- Episode no.: Season 3 Episode 7
- Directed by: Adam Parton
- Written by: Joe Lawson
- Original release date: July 22, 2016
- Running time: 26 minutes

Guest appearances
- Angela Bassett as Ana Spanikopita; Candice Bergen as The Closer; Abbi Jacobson as Emily; Margo Martindale as Character Actress Margo Martindale; J. K. Simmons as Lenny Turteltaub; Anna Deavere Smith as Betty Bruce;

Episode chronology
| ← Previous "Brrap Brrap Pew Pew" | Next → "Old Acquaintance" |
- BoJack Horseman season 3

= Stop the Presses (BoJack Horseman) =

"Stop the Presses" is the seventh episode of the third season of the American animated television series BoJack Horseman, and the 31st episode overall. It was written by Joe Lawson and directed by Adam Parton. The episode was released in the United States, along with the rest of season three, via Netflix on July 22, 2016. Angela Bassett, Candice Bergen, Abbi Jacobson, Margo Martindale, J. K. Simmons, and Anna Deavere Smith provided voices in guest appearances in the episode.

In February 2017, "Stop the Presses" won the Writers Guild of America Award for Television: Animation at the 69th WGA Awards.

== Plot ==
When BoJack attempts to cancel a newspaper subscription, he instead receives sage advice from the newspaper representative. Todd and Emily begin a ride-sharing business with only female drivers, and Emily attempts to hide from Todd the fact that she slept with BoJack.

== Reception ==
"Stop the Presses" received generally positive reviews from critics.
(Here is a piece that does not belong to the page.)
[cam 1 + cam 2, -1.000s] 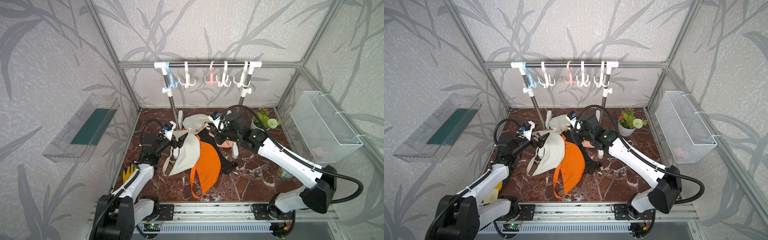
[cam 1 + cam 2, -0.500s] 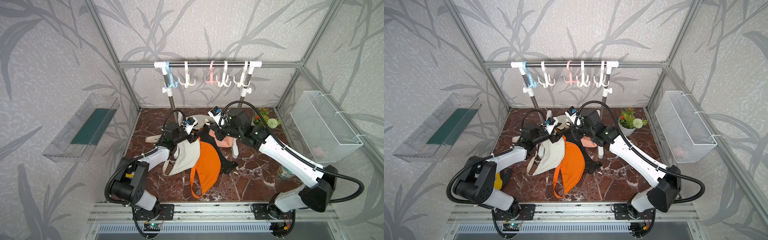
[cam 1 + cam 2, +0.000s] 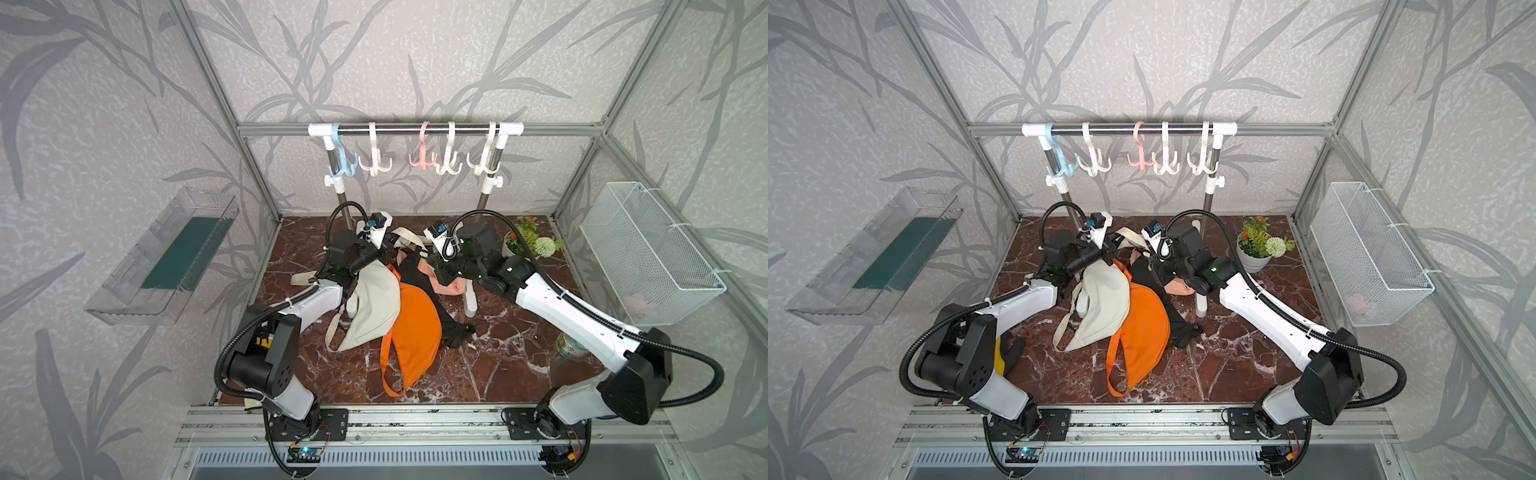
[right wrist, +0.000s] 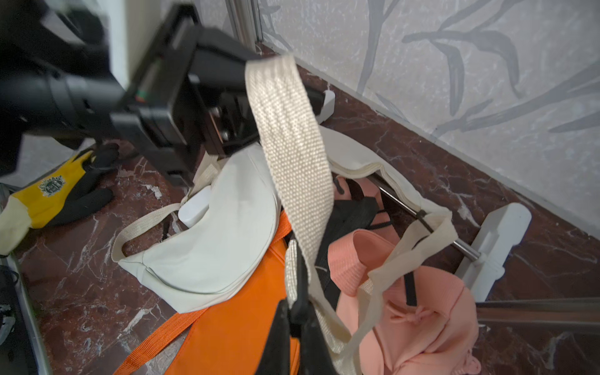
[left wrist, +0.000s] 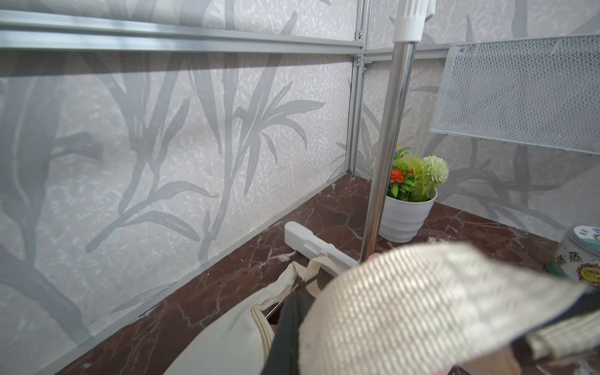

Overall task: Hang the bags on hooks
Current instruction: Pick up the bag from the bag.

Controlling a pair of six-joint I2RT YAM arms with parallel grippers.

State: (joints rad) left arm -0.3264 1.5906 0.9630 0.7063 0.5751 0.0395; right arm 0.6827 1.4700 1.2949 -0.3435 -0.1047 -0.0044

Les Chappell of AV Club, who gave the episode an "A−", praised the show for its ability to "craft episodes that ... are easily identifiable as 'the XX episode'" with "Stop the Presses" being labeled "the first episode of BoJack to become unstuck in time". Jenny Jaffe of Vulture gave the episode four out of five stars, writing that the episode "has a few worrisome moments, but over and over, it pulls itself back from the edge".